Верити подняла глаза и закусила губу:
– Мне очень жаль.
Бедняжка была так бледна, что Гвен посочувствовала ей, но она не слышала сказанных ею слов, а Лоуренс, судя по его лицу, слышал. Он подошел к сестре и, взяв за обе руки, поднял с кресла:
– Повтори это, Верити! Повтори, чтобы Гвен слышала. – Лоуренс отпустил ее, и она рухнула в кресло, уткнув лицо в ладони. Верити молчала, и он опять заставил ее встать. – Скажи это. Скажи! – твердил он, багровея; она мгновение глядела на него, потом попыталась дрожащими руками закрыть лицо. – Боже, ты скажешь сама или я вытрясу из тебя это!
– Мне очень жаль. Мне очень жаль.
– Что такое? – Гвен шагнула вперед.
Верити понурила голову:
– Это сводит меня с ума. Не могу простить себя. Я люблю его, понимаете? Вы должны мне верить.
– Я не понимаю, – сказала Гвен. – Это о Сави Равасингхе? Ты что-то с ним сделала? – (Верити покачала головой.) – Что, Верити? Ты меня пугаешь.
– Скажи ей! – рявкнул Лоуренс; последовала пауза, Верити что-то мямлила. – Громче!
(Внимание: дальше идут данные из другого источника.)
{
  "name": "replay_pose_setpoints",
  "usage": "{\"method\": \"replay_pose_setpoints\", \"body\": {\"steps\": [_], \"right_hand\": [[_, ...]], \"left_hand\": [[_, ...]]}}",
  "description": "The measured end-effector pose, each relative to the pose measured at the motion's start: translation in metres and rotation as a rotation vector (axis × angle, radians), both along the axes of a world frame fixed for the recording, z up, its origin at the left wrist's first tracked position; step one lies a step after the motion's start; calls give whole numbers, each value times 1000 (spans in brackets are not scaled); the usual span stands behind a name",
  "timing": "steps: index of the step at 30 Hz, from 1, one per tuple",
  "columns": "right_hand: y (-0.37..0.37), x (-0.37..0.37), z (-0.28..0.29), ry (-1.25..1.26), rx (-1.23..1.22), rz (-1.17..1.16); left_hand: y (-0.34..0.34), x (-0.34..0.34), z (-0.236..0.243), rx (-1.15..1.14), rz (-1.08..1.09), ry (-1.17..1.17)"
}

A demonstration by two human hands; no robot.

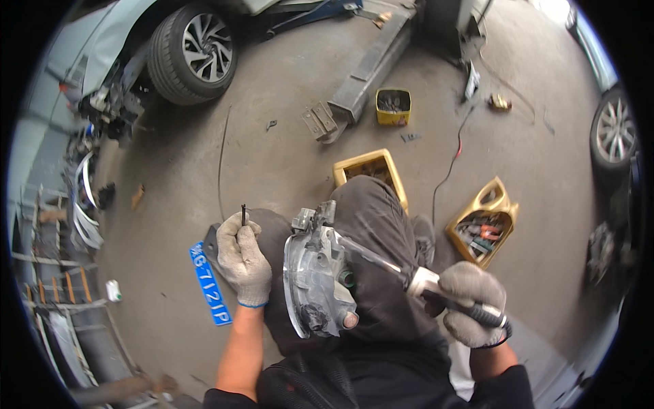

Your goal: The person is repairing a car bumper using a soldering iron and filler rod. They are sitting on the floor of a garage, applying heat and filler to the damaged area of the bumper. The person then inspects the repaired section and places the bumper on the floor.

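Observation:
A car lamp unit [315,276], grey with a clear curved lens edge, rests across my thighs. My left hand [244,262], in a knitted glove, is raised left of the lamp. Its thumb and fingers pinch a short thin black strip [244,215] that sticks upward. My gloved right hand [475,303] grips the handle of a hand tool [426,281] with a long metal shaft and a black-and-white grip. The shaft points toward the upper part of the lamp; whether its tip touches cannot be told.
Beyond my knees stand a cut-open yellow jug [361,160] and a small yellow bucket [393,108]. To the right, another cut jug [482,228] holds hand tools. A blue number plate [210,283] lies at left. A cable [449,160] crosses the floor near a lift arm [371,65].

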State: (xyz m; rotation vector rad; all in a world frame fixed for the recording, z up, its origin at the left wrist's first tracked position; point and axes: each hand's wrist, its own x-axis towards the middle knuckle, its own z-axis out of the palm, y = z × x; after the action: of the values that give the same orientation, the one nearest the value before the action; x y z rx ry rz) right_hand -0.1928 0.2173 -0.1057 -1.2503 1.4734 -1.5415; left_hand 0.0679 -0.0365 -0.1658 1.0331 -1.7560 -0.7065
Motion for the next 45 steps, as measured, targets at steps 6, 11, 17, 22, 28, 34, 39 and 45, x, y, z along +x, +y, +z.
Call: {"method": "replay_pose_setpoints", "body": {"steps": [6, 11, 17, 22, 28, 34, 39, 45], "right_hand": [[-8, -19, -15, 133, -129, 206], [-20, -27, 3, 295, -95, 350], [-35, -37, 11, 589, -84, 467], [-38, -38, 8, 570, -107, 510], [-52, -43, 4, 526, -139, 626], [-63, -45, 3, 525, -190, 719], [-68, -49, 0, 547, -254, 782], [-70, -54, -3, 637, -289, 738]], "left_hand": [[4, 2, 3, 14, 24, 25], [3, 0, 5, -39, 17, -1], [5, -1, 8, -63, 22, -24], [3, -1, 6, -42, 23, -48], [3, -3, 7, -61, 41, -61], [4, -6, 13, -71, 49, -117], [7, -6, 15, 9, 38, -131], [7, -7, 15, 28, 42, -120]]}}
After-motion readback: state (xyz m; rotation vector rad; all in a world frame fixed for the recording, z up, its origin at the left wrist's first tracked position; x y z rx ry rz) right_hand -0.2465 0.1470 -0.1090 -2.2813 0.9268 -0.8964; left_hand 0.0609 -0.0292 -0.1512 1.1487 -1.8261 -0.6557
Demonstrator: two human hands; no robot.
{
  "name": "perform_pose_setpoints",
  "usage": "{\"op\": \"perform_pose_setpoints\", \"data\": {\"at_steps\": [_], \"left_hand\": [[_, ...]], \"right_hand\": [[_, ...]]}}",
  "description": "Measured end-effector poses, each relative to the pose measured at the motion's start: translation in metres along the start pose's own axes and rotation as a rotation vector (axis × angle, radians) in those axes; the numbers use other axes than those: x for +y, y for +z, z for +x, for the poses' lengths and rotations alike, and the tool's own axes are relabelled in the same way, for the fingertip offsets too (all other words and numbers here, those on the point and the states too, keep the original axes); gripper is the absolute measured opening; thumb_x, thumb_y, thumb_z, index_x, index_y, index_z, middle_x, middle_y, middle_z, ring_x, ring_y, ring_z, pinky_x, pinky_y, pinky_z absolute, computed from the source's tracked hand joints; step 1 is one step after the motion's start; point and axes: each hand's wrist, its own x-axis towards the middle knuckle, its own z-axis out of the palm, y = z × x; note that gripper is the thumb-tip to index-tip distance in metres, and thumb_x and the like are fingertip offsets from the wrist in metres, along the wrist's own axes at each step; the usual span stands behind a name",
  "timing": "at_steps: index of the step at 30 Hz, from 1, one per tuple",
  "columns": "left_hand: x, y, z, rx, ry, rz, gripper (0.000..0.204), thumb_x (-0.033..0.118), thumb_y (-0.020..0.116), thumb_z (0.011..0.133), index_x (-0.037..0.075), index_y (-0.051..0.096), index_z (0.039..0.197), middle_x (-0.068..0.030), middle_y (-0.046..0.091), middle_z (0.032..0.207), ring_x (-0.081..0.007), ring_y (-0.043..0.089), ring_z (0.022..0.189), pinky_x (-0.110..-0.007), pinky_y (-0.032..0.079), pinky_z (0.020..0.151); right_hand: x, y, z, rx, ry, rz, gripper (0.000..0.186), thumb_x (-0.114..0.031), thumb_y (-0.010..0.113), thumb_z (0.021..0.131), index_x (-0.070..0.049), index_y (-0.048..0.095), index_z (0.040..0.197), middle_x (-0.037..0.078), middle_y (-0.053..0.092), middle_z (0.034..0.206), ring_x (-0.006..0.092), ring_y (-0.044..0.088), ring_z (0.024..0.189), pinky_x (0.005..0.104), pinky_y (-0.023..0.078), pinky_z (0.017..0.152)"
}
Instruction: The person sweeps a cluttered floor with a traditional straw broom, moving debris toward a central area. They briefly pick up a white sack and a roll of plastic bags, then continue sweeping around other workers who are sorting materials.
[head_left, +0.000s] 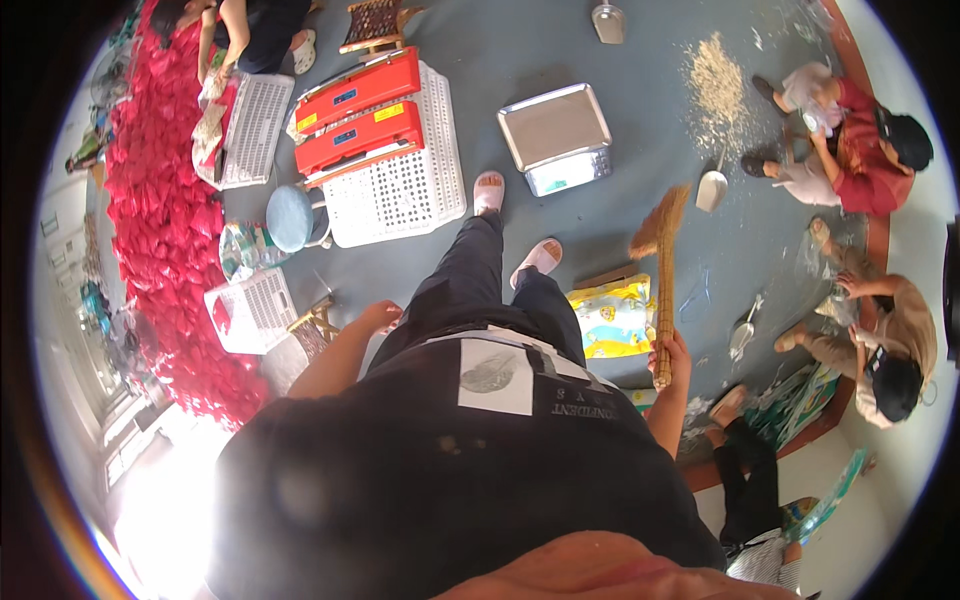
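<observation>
My right hand (674,360) is wrapped round the handle of a straw broom (666,270), its bristle head pointing away from me above the grey floor. Beside my left thigh hangs my left hand (382,317), loosely open, with nothing visible in it. A yellow patterned bag (612,318) lies just left of the broom handle. Ahead of my feet stands a scale (555,125) with a flat metal top. Beyond the broom, a metal scoop (712,190) rests near a heap of pale loose pieces (718,85).
Two red box-shaped devices (359,140) sit on white perforated crates (385,205) at left, near a blue round stool (289,218). Red bags (165,200) are piled along the far left. Several people sit along the right wall, including a person in red (870,150). Another scoop (742,340) lies there.
</observation>
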Motion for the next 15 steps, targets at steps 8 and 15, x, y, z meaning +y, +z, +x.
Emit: {"op": "perform_pose_setpoints", "data": {"at_steps": [8,15], "left_hand": [[0.052,-0.057,0.077,0.017,0.257,0.03,0.022,0.025,0.053,0.075,0.007,0.058,0.087,-0.006,0.059,0.074,-0.0153,0.057,0.062,-0.027,0.044,0.049],[0.107,-0.167,0.093,-0.003,0.09,-0.45,0.02,0.022,0.051,0.079,0.006,0.056,0.091,-0.0051,0.059,0.08,-0.0136,0.056,0.069,-0.027,0.044,0.055]], "right_hand": [[-0.087,0.167,0.004,-0.332,-0.159,0.014,0.05,-0.011,0.052,0.078,-0.009,0.033,0.123,0.009,0.053,0.074,0.0138,0.051,0.047,0.0231,0.043,0.037],[-0.119,0.372,0.119,-0.576,0.043,-0.203,0.045,-0.011,0.053,0.075,-0.01,0.04,0.118,0.01,0.052,0.072,0.0138,0.05,0.047,0.024,0.041,0.037]]}}
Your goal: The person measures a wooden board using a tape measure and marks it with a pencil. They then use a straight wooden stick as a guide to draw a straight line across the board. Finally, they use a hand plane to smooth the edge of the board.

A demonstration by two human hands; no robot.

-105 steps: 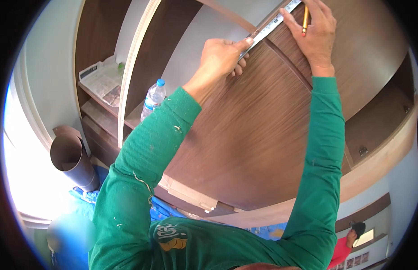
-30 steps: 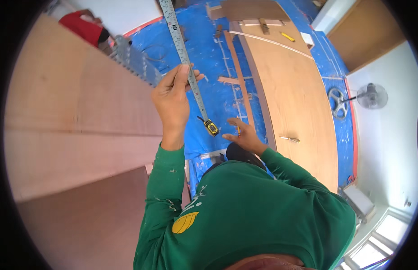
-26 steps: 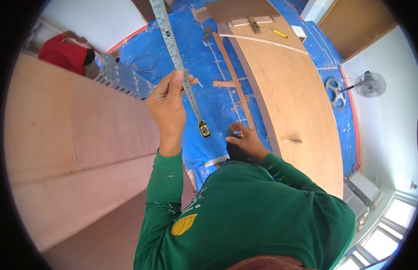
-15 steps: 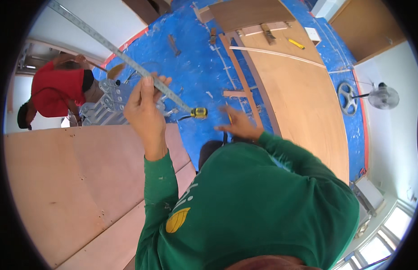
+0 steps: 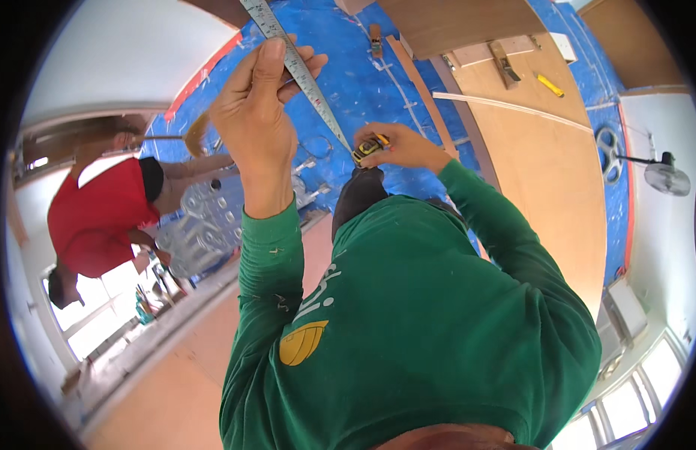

– Хорошо! – взвизгнула она, а потом очень громко, напирая на каждое слово, проговорила: – Я не возила Хью на прививку от дифтерии!
Гвен нахмурилась:
– Но как же так? Ты возила! Разве не помнишь? У меня жутко разболелась голова, и ты поехала.
Верити покачала головой:
– Ты меня не слушаешь.
– Но Верити…
– Я не возила его. Ты что, не понимаешь? Я не возила его! Не возила!
Верити зашмыгала носом, и Гвен почувствовала, что кровь отхлынула от ее лица.
– Но ты сказала, что сделала это, – глухим голосом произнесла она.
– Я поехала к Пру Бертрам и взяла с собой Хью. Там собралась компания. Мы напились, и я забыла.